He grabbed a marker. He wrote: PHASE 1: STABILIZATION.

"Order pizza," Yoo-jin commanded.

"What?"

"Fifty large pizzas. Pepperoni. Cheese. Everything."

"That's like... two million won!"

"Do it," Yoo-jin said. "And keep the receipt. We'll write it off as 'Company Morale'."

Half an hour later, the lobby was a campsite. Girls were sitting on the floor, eating pizza with grease on their faces. The tension of the survival show began to melt away.

Yoo-jin watched from the mezzanine balcony. He wasn't looking at them as refugees. He was looking at them as a lineup.

Ha-eun was teaching a younger girl how to stretch.

Ji-soo, the quiet one, was humming a melody in the corner, harmonizing with the hum of the vending machine.

"You're already planning the debut," Eden appeared beside him. The android was charging via a wall outlet.

"I see three potential sub-units," Yoo-jin murmured. "A performance team. A vocal ballad group. And a rap unit built around Ha-eun."

"They are untrained," Eden noted. "Zenith trained them to be robots. They lack soul."

"That's why we're here," Yoo-jin turned away from the railing. "Come to the office. Let's see what Sae-ri stole."

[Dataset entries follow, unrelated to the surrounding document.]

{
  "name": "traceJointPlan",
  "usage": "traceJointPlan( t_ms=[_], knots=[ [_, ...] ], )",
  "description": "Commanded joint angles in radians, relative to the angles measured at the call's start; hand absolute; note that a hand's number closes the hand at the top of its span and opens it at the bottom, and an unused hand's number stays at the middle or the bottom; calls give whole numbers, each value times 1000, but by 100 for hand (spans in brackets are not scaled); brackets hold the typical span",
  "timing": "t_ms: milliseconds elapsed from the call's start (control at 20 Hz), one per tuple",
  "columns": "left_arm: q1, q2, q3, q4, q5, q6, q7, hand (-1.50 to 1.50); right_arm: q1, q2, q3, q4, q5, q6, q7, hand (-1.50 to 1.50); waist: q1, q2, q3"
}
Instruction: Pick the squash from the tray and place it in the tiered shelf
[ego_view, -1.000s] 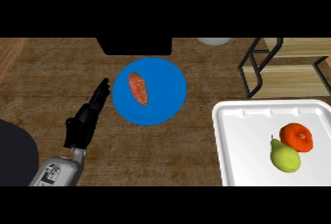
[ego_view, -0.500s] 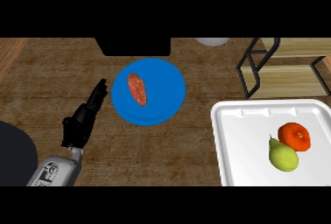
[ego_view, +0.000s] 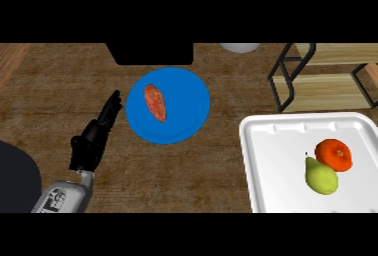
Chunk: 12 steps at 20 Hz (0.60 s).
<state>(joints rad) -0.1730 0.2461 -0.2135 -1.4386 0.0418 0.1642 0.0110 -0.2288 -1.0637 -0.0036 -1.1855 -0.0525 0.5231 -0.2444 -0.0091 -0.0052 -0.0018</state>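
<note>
Nothing on my screen has shifted since the earlier frames: arm and objects sit where they were.

Nearest me, at the lower left, my left hand (ego_view: 94, 136) comes up from its grey forearm (ego_view: 65, 197) with fingers straight and together, pointing up and slightly right over the wooden counter (ego_view: 52, 85). It holds nothing; its fingertips end just beside the left rim of the blue plate (ego_view: 177, 120), and I cannot tell whether they touch it. My right hand does not show.

At the lower right sits the white tray (ego_view: 273, 160). On it lie a yellow-green squash (ego_view: 322, 176), pear-shaped, with its stem end pointing up and to the left, and an orange-red round fruit (ego_view: 334, 154) touching it on the upper right.

Farther out, the blue plate carries a long orange-brown vegetable (ego_view: 155, 102), lying roughly lengthwise.

Beyond the tray, at the upper right, stands the tiered shelf (ego_view: 325, 85), a black frame with pale wooden boards. At the far edge I see a black box (ego_view: 151, 52) and a pale round object (ego_view: 240, 47), cut off by the frame.
</note>
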Motion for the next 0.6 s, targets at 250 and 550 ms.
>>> traceJointPlan(
  t_ms=[250, 550],
  knots=[
    [11, -35, 9, -35, -32, -1, 35, 0, 189, 46, -33, -383, 52, -53, 260, -150, -6, 1, 1],
    [31, -31, 63, 25, -24, -70, -41, 0, 257, 108, -141, -483, 90, -20, 295, -150, -1, 3, 1]
  ],
)
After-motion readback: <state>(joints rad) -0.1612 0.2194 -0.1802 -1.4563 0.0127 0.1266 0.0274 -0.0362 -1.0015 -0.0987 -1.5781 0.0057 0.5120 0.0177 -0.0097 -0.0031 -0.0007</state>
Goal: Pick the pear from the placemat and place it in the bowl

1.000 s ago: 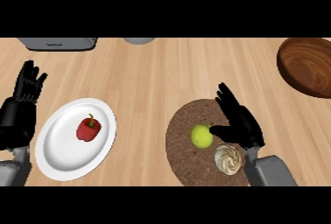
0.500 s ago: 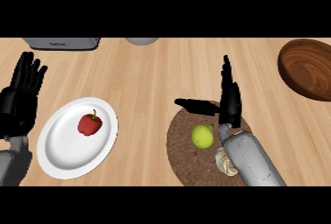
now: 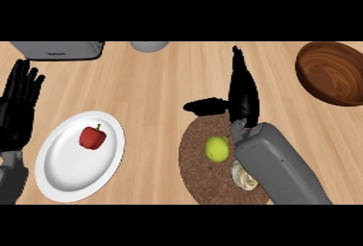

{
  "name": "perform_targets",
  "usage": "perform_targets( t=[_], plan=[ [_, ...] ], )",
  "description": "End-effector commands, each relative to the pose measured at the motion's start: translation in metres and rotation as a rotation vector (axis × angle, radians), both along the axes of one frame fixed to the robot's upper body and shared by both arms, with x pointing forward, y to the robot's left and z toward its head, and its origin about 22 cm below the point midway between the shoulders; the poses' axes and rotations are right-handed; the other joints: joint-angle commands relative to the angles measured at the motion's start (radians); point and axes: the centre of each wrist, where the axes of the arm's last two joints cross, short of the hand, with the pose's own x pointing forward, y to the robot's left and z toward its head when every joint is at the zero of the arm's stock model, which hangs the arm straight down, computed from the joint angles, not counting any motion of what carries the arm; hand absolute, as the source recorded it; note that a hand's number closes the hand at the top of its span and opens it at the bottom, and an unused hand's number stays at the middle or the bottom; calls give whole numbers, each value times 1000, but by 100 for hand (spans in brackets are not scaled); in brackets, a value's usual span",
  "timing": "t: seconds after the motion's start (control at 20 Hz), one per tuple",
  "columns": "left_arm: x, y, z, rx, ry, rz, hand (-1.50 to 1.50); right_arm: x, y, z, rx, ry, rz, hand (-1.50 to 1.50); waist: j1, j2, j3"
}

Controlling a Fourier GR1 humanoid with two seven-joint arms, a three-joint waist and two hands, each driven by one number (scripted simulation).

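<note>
The pear (image 3: 217, 148) lies on the round placemat (image 3: 199, 168), just near-left of the right robot hand (image 3: 242, 93), whose straight fingers point far, holding nothing. The bowl (image 3: 332, 72) sits far right; the left robot hand (image 3: 18, 108) rests open.

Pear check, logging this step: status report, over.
Right hand open, edge-on beyond the pear, not holding it. Left hand open, resting at left edge. Pear on placemat. Bowl far right, path unobstructed.
</note>
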Motion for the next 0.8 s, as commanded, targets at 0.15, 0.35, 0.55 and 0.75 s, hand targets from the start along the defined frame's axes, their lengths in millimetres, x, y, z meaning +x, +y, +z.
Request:
perform_targets(
  t=[0.15,0.35,0.55,0.75],
  plan=[
    [3,10,6,-3,-10,28,0,2,-7,51,-208,385,76,-150,-12,0,1],
    [1,9,5,-8,-9,3,0,1,-8,78,-211,533,180,-150,-3,-1,2],
    [-4,1,-2,3,2,-13,0,0,-21,71,-262,659,286,-150,3,2,3],
    [-1,10,1,-6,-3,-12,0,4,-35,80,-227,729,281,-150,8,8,3]
  ],
)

The office was dark, lit only by the glow of the monitor.

Yoo-jin plugged the USB drive into his laptop. A decryption bar filled the screen.

[Violet Signal: Source Code v4.0]

[Decoding...]

Sae-ri sat on the couch, eating a slice of cold pizza. "Is it mind control?"

"It's worse," Yoo-jin scrolled through the lines of code. "It's a feedback loop."

He pointed to a diagram on the screen. It looked like a map of the human brain, but highlighted in purple.

"Mason isn't forcing people to like his idols," Yoo-jin explained. "He's harvesting their insecurity."

"Insecurity?"

"The signal scans the listener's brain for spikes of cortisol—stress, loneliness, fear. Then, it adjusts the music pitch to vibrate at a frequency that temporarily numbs that specific pain."

"Like a painkiller," Sae-ri realized.

"Exactly. It's digital opium. People aren't addicted to Zenith idols because they're good. They're addicted because the music literally stops them from feeling sad."

"That's genius," David admitted, horrified. "And evil."

"It creates dependency," Yoo-jin tapped the screen. "If you stop listening, the sadness comes back twice as hard. That's withdrawal."

"Can we shut it down?" Min-ji asked, swinging her legs off the desk.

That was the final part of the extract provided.